• EXERCISE REQUIREMENTS
Nothing but an exact reproduction of the records, pictures excluded, should be returned.

• TASK MATERIAL

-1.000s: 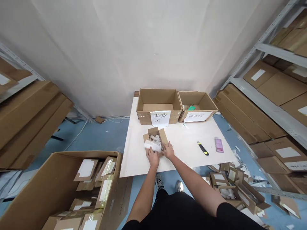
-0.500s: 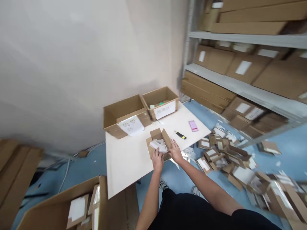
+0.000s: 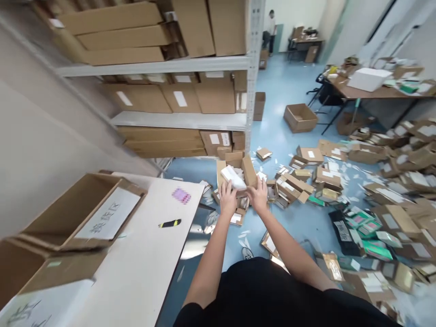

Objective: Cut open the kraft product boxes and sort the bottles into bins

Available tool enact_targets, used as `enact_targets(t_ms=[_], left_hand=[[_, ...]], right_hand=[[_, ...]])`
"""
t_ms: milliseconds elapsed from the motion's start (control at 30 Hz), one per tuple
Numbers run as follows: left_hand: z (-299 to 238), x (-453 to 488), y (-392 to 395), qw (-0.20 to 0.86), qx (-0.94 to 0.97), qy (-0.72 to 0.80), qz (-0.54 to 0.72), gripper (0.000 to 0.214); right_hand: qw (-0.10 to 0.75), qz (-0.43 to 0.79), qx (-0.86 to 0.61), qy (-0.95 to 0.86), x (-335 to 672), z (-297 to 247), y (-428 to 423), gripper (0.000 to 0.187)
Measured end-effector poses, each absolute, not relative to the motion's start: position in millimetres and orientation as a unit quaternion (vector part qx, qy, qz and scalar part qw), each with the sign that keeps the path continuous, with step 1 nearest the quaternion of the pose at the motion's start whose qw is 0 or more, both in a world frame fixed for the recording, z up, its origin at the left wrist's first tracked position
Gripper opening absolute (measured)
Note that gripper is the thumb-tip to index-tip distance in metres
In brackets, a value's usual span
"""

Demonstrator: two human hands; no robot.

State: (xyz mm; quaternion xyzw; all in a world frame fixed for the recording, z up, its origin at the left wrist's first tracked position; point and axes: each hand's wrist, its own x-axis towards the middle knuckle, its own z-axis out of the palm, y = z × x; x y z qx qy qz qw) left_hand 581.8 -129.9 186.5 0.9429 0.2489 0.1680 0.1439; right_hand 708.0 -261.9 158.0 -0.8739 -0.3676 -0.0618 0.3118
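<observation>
Both my hands hold a small opened cardboard box (image 3: 250, 170) out in front of me, off the table and above the littered floor. Its flaps stand up, and white wrapping (image 3: 233, 176) shows inside. My left hand (image 3: 227, 199) grips the near left side, with its fingers over the edge by the wrapping. At the near right side, my right hand (image 3: 258, 194) has its fingers round the edge and flap. The box's underside is hidden. To the left, a black and yellow utility knife (image 3: 170, 223) lies on the white table (image 3: 146, 254).
On the table are a pixelated pink phone (image 3: 181, 195) and two large labelled cartons (image 3: 81, 204). A metal shelf (image 3: 180, 120) holds boxes ahead. Opened boxes (image 3: 294, 186) and paper scraps litter the floor to the right. A person (image 3: 271, 29) stands far back.
The box has left the white table and is now held over the floor in both my hands. My view has turned right, bringing the room beyond the shelf into sight.
</observation>
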Motion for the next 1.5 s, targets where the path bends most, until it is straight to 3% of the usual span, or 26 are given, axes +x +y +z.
enact_targets(t_ms=[133, 333, 533, 1067, 1500], left_hand=[[191.6, 648.2, -155.4, 0.171, 0.958, 0.166, 0.159, 0.054], [173.5, 656.6, -167.0, 0.203, 0.961, 0.153, 0.108, 0.05], [167.5, 603.0, -142.3, 0.201, 0.948, 0.229, 0.093, 0.052], [203.2, 382.8, -111.9, 0.127, 0.834, 0.477, 0.244, 0.05], [242.5, 57.8, -192.8, 0.042, 0.668, 0.677, 0.306, 0.052]], right_hand=[[0.313, -0.106, -0.917, -0.222, 766.3, 147.6, -310.8, 0.062], [0.369, -0.121, -0.893, -0.229, 780.8, 131.3, -324.9, 0.052], [0.402, -0.043, -0.864, -0.301, 748.1, 128.5, -275.7, 0.051], [0.35, 0.074, -0.687, -0.633, 558.3, 202.3, -127.9, 0.06], [0.318, 0.111, -0.491, -0.804, 241.4, 205.6, -115.6, 0.06]])
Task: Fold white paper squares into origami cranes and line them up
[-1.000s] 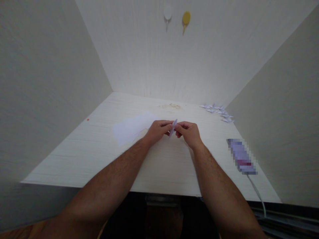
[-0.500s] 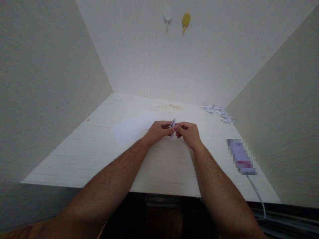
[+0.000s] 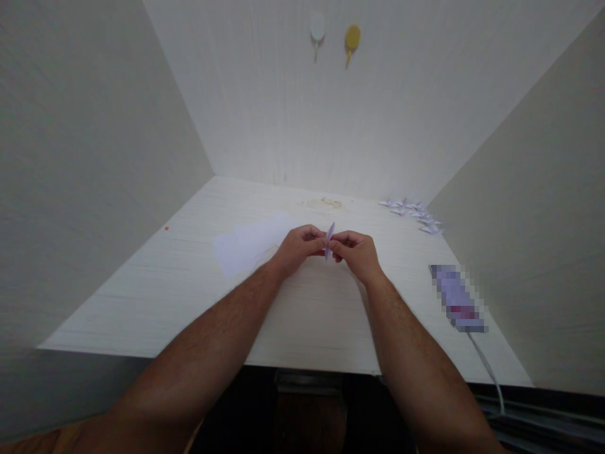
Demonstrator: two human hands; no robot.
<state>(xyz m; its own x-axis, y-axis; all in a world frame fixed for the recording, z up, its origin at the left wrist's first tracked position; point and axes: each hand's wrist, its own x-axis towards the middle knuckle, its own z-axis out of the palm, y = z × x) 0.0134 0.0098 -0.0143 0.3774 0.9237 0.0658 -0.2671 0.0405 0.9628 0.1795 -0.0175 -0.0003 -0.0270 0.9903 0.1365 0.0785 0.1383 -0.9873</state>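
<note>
Since you've got that folded paper piece (image 3: 329, 237) up on edge right around the middle of the frame, both your hands are basically on it: left hand (image 3: 302, 244) pinching from the left, right hand (image 3: 355, 250) pinching from the right, thumbs almost meeting at the paper. Looks clamped between fingertips on both sides, though I can't tell what the fingers behind it are doing. My guess is it weighs next to nothing and is stiffish where the layers stack up, but thin enough to dent or crumple if you squeeze hard. Dry paper, so I wouldn't expect it to be slippery. I'd hold it flat between the thumb and finger pads near its thick middle and go easy on the narrow ends, which seem the easiest bits to bend. White paper sheets (image 3: 248, 244) lie left of center on the white tabletop (image 3: 307, 328), and a cluster of small folded paper figures (image 3: 410, 209) sits toward the right, near the back wall.
</note>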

• ANSWER BELOW
-1.000s: 
-0.500s: 
+0.000s: 

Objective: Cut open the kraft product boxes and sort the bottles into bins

Available tool enact_targets, used as `enact_targets(t_ms=[_], left_hand=[[_, ...]], right_hand=[[_, ...]])`
"""
t_ms: milliseconds elapsed from the motion's start (control at 30 Hz), one per tuple
Numbers run as follows: left_hand: z (-299 to 238), x (-453 to 488), y (-392 to 395), qw (-0.20 to 0.86), qx (-0.94 to 0.97), qy (-0.72 to 0.80), qz (-0.54 to 0.72), gripper (0.000 to 0.214); right_hand: qw (-0.10 to 0.75), qz (-0.43 to 0.79), qx (-0.86 to 0.61), qy (-0.95 to 0.86), x (-335 to 672), z (-297 to 247), y (-428 to 423), gripper (0.000 to 0.187)
Measured end-effector poses, each absolute, not relative to the motion's start: position in millimetres and orientation as a unit quaternion (vector part qx, qy, qz and scalar part qw), each with the sign that keeps the path continuous, with step 1 nearest the quaternion of the pose at the motion's start whose qw is 0 or more, both in a world frame fixed for the recording, z up, its origin at the left wrist's first tracked position
Gripper opening absolute (measured)
Note that gripper is the thumb-tip to index-tip distance in metres
In brackets, a value's usual span
"""

Demonstrator: two human hands; no robot.

State: (xyz mm; quaternion xyzw; all in a world frame fixed for the recording, z up, its origin at the left wrist's first tracked position; point and axes: each hand's wrist, its own x-axis towards the middle knuckle, its own z-axis out of the palm, y = z × x; x y z qx qy qz qw) left_hand 581.8 -129.9 186.5 0.9429 0.2489 0.1680 0.1439; right_hand 708.0 -261.9 158.0 -0.8739 -0.3676 -0.0618 0.3118
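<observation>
Both my hands hold a small opened cardboard box (image 3: 250, 170) out in front of me, off the table and above the littered floor. Its flaps stand up, and white wrapping (image 3: 233, 176) shows inside. My left hand (image 3: 227, 199) grips the near left side, with its fingers over the edge by the wrapping. At the near right side, my right hand (image 3: 258, 194) has its fingers round the edge and flap. The box's underside is hidden. To the left, a black and yellow utility knife (image 3: 170, 223) lies on the white table (image 3: 146, 254).
On the table are a pixelated pink phone (image 3: 181, 195) and two large labelled cartons (image 3: 81, 204). A metal shelf (image 3: 180, 120) holds boxes ahead. Opened boxes (image 3: 294, 186) and paper scraps litter the floor to the right. A person (image 3: 271, 29) stands far back.
The box has left the white table and is now held over the floor in both my hands. My view has turned right, bringing the room beyond the shelf into sight.
</observation>
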Motion for the next 1.5 s, targets where the path bends most, until it is straight to 3% of the usual span, or 26 are given, axes +x +y +z.
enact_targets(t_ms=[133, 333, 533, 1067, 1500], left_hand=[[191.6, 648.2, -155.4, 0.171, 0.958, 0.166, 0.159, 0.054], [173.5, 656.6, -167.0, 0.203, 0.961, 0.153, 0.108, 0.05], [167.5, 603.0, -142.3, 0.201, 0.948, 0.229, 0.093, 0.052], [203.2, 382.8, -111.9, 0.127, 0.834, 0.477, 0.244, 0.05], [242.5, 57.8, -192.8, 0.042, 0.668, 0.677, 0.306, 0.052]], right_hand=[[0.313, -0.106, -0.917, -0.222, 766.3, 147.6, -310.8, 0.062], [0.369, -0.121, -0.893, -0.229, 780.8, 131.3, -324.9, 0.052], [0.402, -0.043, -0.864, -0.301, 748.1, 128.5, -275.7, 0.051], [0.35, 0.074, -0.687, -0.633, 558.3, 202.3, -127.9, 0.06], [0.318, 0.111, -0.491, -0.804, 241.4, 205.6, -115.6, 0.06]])
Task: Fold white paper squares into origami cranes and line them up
[-1.000s] 
[-0.500s] 
[+0.000s] 
Demonstrator: two human hands; no robot.
<state>(xyz m; its own x-axis, y-axis; all in a world frame fixed for the recording, z up, its origin at the left wrist's first tracked position; point and axes: each hand's wrist, its own x-axis towards the middle knuckle, its own z-axis out of the palm, y = z × x) 0.0134 0.0098 -0.0143 0.3774 0.9237 0.0658 -0.2671 0.0405 0.9628 0.1795 -0.0175 -0.0003 -0.0270 0.9903 0.1365 0.0785 0.1383 -0.9873</state>
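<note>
Since you've got that folded paper piece (image 3: 329, 237) up on edge right around the middle of the frame, both your hands are basically on it: left hand (image 3: 302, 244) pinching from the left, right hand (image 3: 355, 250) pinching from the right, thumbs almost meeting at the paper. Looks clamped between fingertips on both sides, though I can't tell what the fingers behind it are doing. My guess is it weighs next to nothing and is stiffish where the layers stack up, but thin enough to dent or crumple if you squeeze hard. Dry paper, so I wouldn't expect it to be slippery. I'd hold it flat between the thumb and finger pads near its thick middle and go easy on the narrow ends, which seem the easiest bits to bend. White paper sheets (image 3: 248, 244) lie left of center on the white tabletop (image 3: 307, 328), and a cluster of small folded paper figures (image 3: 410, 209) sits toward the right, near the back wall.
</note>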

The exercise is done, and no more output is needed.